About Mazwi

The idea of MAZWI has been a seed growing in me for several years. My first shot at magazine publishing was a couple of years ago when I was a 19-year old lad and teamed up with the legendary Zimbabwean poet Julius Chingono and an enterprising young editor Aleck Kaposa to produce The New Voices Magazine, which we funded with personal contributions. It was a rewarding experience working with young writers in Zimbabwe. The magazine only survived two years. Inflation swallowed the dream. Ever since writing has taken me to a few countries in Africa and Europe. This literary enterprise aims to work with and promote new writing by Africa’s talented writers and poets. There is nothing as wonderful as working with writers in perfecting their art. Indeed, for me, there are few pleasures than working with writers: to be among the first to read something which an author has pored over a long time, to share ideas, feelings, through the medium of words weighed and filtered through your fingers like grains of warm sand, is a rare, often exciting, privilege. Serious publishing is about broadcasting ideas and making them visible, tangible.

My passion for Africa is another motivation to set up this project. MAZWI Literary Journal will in essence celebrate the continent’s diversity and quality of perpetual beauty expressed in the only way we know – mazwi (words) – and as truthfully as we can.

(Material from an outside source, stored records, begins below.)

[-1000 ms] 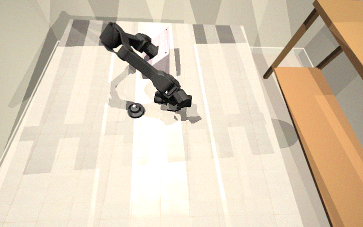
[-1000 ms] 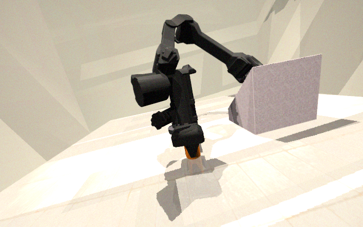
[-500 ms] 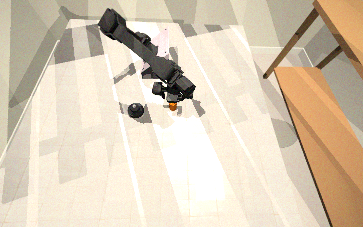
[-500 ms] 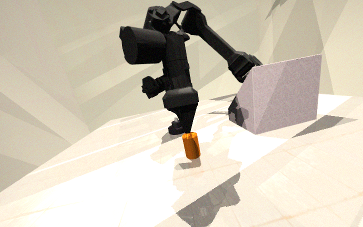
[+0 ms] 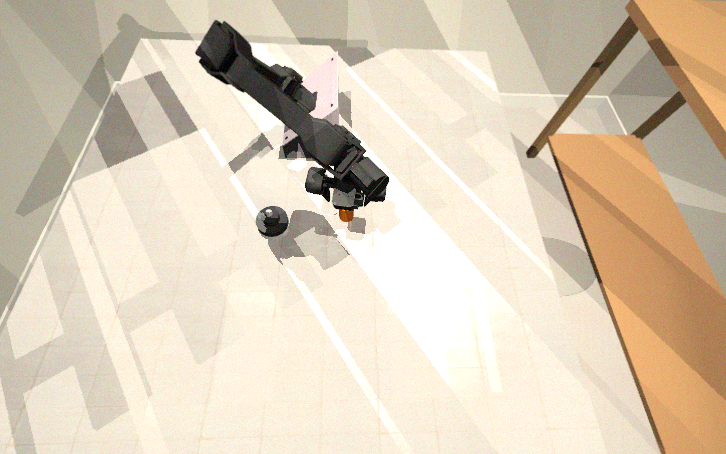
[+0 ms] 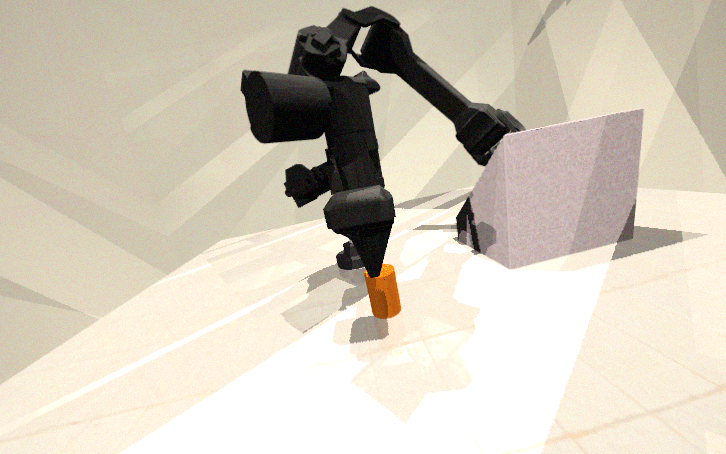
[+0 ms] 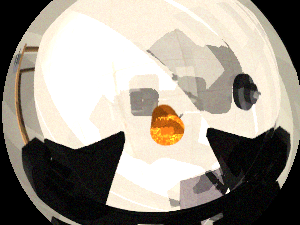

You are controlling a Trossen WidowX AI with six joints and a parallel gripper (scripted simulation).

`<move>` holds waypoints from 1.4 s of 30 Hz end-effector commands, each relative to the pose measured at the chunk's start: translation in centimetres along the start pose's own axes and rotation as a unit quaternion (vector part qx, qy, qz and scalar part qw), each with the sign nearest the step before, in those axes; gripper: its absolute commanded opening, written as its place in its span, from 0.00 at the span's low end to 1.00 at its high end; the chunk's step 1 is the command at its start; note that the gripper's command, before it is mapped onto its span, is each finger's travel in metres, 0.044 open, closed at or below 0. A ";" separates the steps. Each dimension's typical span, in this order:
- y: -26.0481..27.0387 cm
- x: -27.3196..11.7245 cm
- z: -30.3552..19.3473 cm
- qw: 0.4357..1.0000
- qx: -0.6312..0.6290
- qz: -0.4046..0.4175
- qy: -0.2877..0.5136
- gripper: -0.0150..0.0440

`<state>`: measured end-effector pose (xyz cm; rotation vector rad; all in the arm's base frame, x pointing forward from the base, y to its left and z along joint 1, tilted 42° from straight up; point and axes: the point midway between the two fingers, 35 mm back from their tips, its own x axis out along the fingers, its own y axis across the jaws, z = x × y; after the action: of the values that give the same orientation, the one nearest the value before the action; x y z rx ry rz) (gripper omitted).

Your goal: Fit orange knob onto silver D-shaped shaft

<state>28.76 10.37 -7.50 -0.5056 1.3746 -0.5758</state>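
The orange knob [image 5: 346,215] [image 6: 387,297] [image 7: 166,135] stands about upright on the table, its round top toward the wrist camera and its underside hidden. My gripper [image 5: 346,207] [image 6: 375,274] [image 7: 168,134] is open above the knob, one finger on either side of it and apart from it in the wrist view. The dark round pedestal [image 5: 271,227] [image 6: 349,259] [image 7: 244,92] stands apart from the knob, to its left in the top view. Its small shaft [image 7: 256,94] points up with no knob on it; the shaft's flat side is too small to make out.
A pale pink block [image 5: 323,93] [image 6: 567,187] [image 7: 200,191] stands behind the gripper, near the arm's base. A wooden bench [image 5: 642,267] and a higher wooden top [image 5: 696,37] are at the right in the top view. Hard shadows and bright bands cross the table.
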 end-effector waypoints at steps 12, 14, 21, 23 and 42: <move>-0.1 2.8 -0.2 1.000 -0.006 -0.005 0.003 1.00; -0.1 3.1 -0.2 1.000 -0.006 -0.005 0.003 1.00; -0.1 4.3 -0.2 1.000 -0.006 -0.006 0.003 1.00; -0.1 4.6 -0.2 1.000 -0.006 -0.006 0.003 1.00; -0.3 6.7 -0.4 1.000 -0.006 -0.007 0.003 0.87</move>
<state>29.31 6.11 -12.13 -0.5089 1.3743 -0.5816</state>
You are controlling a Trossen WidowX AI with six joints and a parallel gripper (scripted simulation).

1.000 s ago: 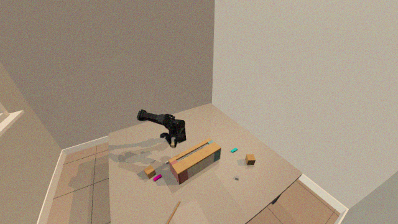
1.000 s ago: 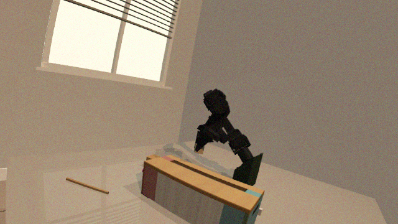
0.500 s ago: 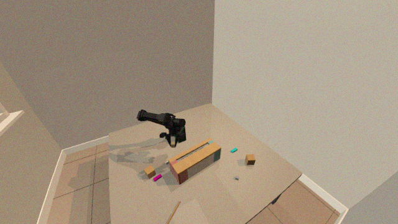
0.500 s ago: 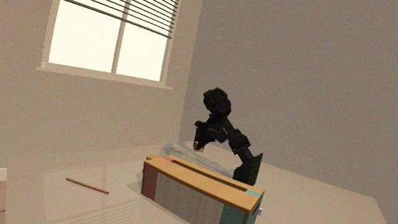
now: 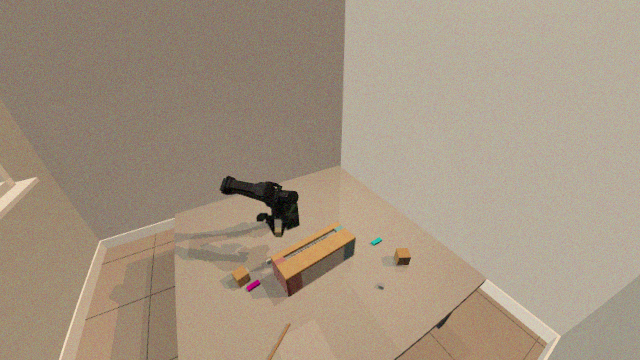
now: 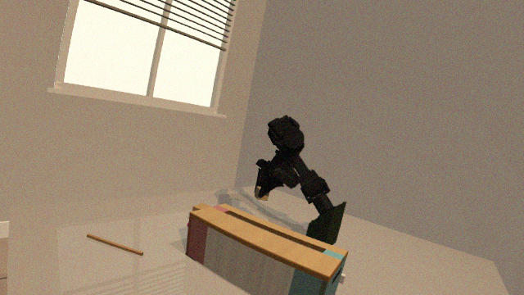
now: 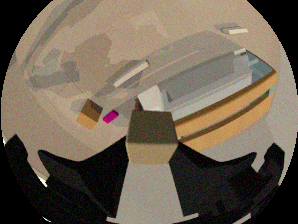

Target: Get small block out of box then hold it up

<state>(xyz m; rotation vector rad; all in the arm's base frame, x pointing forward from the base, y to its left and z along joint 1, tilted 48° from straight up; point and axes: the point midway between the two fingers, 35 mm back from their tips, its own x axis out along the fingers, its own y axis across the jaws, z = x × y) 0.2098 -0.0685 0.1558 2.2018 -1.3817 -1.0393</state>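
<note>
A small tan wooden block is gripped between the fingertips. My gripper is shut on it and holds it in the air, above the table behind the box. The wrist view shows the block's dark face and a lighter face, with a black finger on each side. The box stands upright on the table, with an orange wooden top with a long slot, a reddish end and a teal end. The shelf cannot be made out clearly.
A wooden cube and a magenta piece lie off the reddish end. A cyan piece and another wooden cube lie off the teal end. A thin wooden stick lies farther off.
</note>
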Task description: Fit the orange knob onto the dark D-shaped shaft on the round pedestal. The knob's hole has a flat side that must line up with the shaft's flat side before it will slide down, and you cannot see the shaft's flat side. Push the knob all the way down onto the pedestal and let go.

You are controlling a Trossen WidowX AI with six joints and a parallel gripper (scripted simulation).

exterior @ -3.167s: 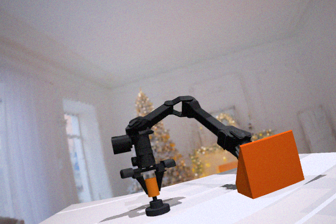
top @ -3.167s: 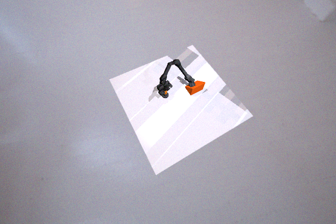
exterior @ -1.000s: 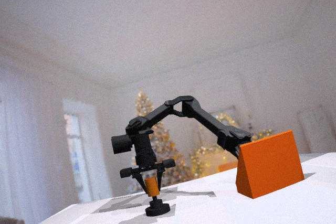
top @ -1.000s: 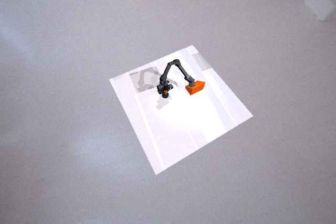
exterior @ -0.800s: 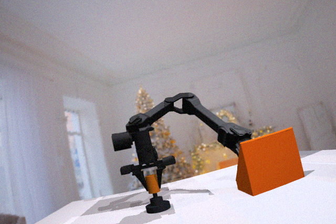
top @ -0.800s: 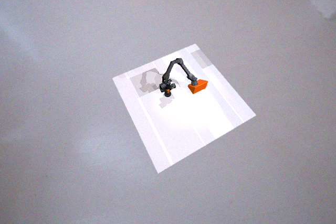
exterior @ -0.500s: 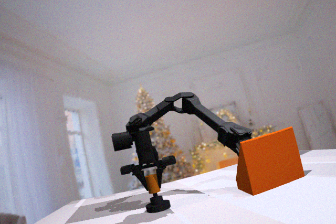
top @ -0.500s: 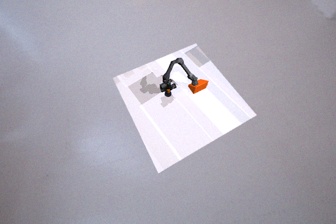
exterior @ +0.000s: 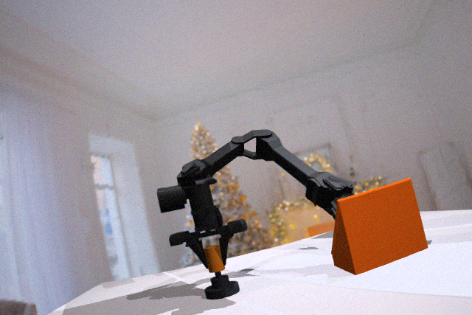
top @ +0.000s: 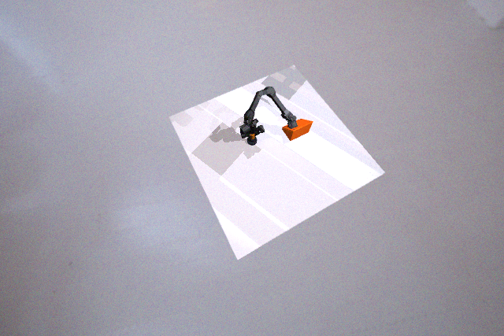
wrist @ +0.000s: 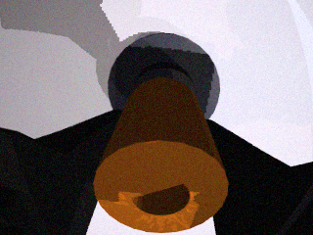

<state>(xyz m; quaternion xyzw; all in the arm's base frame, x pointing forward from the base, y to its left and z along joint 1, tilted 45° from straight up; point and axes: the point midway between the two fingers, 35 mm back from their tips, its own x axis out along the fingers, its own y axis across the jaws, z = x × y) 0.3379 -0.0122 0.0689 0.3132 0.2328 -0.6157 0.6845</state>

MAZWI Literary Journal aims to empower people with new ideas, new language, new ways of seeing the world and sharing experiences. We hope the stories we publish will affect the lives of the people who read them.

Submission Guidelines

Please send contributions for consideration using the following guidelines:

Poetry: should be experimental, exhibit a unique mastery of language, imagery, allusions. There are no theme specifications as the idea is not to pigeon-hole writers to think in guided-way.

Short story: should be no more than 6000 words. If you have got something that you think is incredible but runs over the limit, query first.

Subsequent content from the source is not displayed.